Exercise details: Search the records for lines with the word "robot" and copy each match.
########
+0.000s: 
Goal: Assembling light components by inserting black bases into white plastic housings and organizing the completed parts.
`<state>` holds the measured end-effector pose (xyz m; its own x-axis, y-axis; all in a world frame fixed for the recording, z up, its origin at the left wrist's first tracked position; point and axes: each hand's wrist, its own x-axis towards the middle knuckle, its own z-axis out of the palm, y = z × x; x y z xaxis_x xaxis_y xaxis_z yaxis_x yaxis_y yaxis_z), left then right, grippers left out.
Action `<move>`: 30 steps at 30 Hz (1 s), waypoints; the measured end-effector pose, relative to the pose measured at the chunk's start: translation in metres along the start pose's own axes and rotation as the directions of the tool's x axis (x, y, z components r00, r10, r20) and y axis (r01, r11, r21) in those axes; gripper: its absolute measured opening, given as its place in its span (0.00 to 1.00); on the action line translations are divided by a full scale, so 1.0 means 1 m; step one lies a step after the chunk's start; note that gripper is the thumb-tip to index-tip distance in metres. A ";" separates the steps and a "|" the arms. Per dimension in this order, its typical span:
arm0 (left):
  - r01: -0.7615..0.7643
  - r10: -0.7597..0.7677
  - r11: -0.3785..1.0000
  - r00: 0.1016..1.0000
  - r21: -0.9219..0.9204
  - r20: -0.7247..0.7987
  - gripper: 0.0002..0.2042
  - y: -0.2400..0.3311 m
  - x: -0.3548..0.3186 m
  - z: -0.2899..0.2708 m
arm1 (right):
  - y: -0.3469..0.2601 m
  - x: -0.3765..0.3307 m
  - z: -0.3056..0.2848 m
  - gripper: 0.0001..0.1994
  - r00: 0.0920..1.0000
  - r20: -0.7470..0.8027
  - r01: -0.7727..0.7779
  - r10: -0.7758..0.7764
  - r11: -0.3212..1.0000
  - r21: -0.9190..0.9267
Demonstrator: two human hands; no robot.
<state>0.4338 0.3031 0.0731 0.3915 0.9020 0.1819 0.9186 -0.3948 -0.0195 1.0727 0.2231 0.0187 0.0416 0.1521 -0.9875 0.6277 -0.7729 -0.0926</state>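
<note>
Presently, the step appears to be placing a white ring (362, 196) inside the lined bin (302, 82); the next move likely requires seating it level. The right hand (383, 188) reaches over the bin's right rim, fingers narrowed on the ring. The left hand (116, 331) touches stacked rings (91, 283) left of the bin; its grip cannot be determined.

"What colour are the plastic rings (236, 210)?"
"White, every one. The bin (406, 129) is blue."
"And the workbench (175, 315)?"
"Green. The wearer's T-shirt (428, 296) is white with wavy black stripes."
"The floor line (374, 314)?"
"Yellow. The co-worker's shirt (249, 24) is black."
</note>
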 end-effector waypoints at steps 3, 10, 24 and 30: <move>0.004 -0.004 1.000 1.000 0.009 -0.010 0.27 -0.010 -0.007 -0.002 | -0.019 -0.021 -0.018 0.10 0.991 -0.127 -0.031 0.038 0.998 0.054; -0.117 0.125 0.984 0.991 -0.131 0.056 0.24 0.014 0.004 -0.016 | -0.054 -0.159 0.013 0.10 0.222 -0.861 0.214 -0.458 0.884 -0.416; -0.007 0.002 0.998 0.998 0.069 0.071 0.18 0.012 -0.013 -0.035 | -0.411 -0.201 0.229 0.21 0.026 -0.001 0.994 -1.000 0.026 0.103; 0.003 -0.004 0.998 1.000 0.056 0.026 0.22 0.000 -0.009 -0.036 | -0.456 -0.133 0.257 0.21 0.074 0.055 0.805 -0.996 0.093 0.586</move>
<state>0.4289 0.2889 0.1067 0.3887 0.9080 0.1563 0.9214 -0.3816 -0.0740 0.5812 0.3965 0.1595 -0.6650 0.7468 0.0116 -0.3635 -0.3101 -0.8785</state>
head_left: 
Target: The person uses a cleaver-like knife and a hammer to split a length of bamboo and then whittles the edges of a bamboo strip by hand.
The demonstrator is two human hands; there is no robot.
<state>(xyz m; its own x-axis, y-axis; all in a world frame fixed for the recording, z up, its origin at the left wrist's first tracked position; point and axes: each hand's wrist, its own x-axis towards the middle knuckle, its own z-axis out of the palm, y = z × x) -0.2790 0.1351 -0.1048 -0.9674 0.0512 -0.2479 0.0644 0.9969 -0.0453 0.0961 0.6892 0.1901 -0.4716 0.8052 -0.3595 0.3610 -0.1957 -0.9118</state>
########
Solution to the problem:
Demonstrator: two human hands; no robot.
The demonstrator is two human hands; there is no robot.

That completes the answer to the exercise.